◆ Work instructions:
Pull each line containing "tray" out of the listing below.

◆ Recorded information:
◇ ◇ ◇ ◇ ◇
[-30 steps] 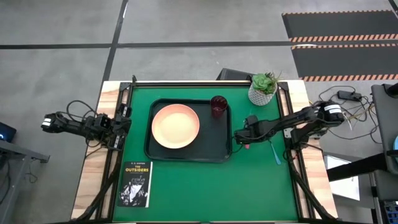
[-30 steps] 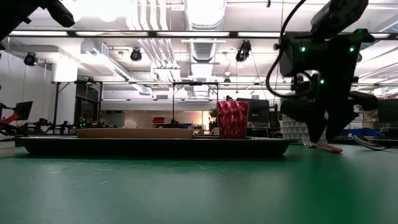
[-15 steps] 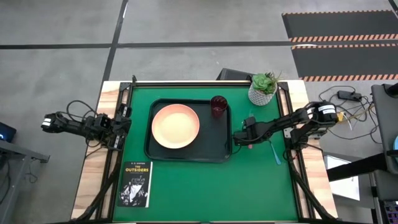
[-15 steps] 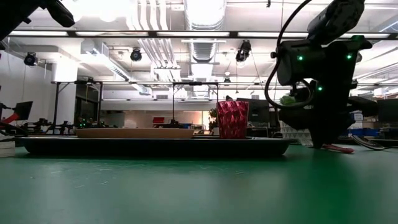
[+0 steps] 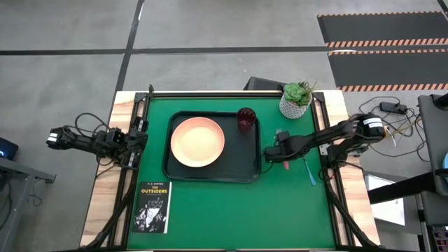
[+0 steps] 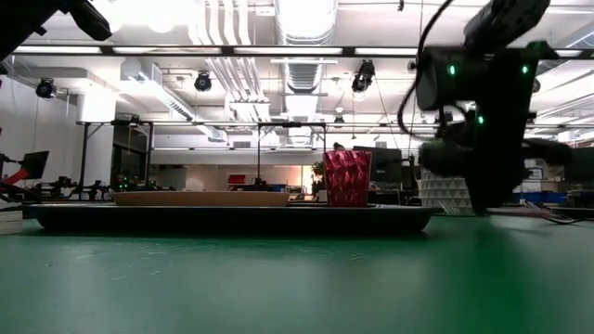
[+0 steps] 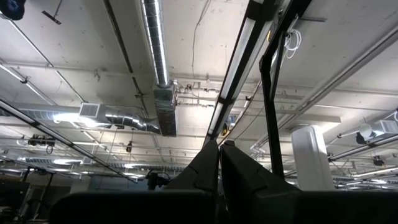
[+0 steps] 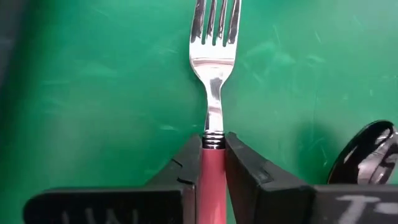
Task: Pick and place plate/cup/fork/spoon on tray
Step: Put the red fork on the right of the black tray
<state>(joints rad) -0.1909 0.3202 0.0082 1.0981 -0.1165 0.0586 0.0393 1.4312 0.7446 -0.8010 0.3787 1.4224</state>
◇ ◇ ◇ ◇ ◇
◆ Task solution:
Task: Pick and place plate/cup/fork/spoon on tray
Step: Put the red fork on the right of the black tray

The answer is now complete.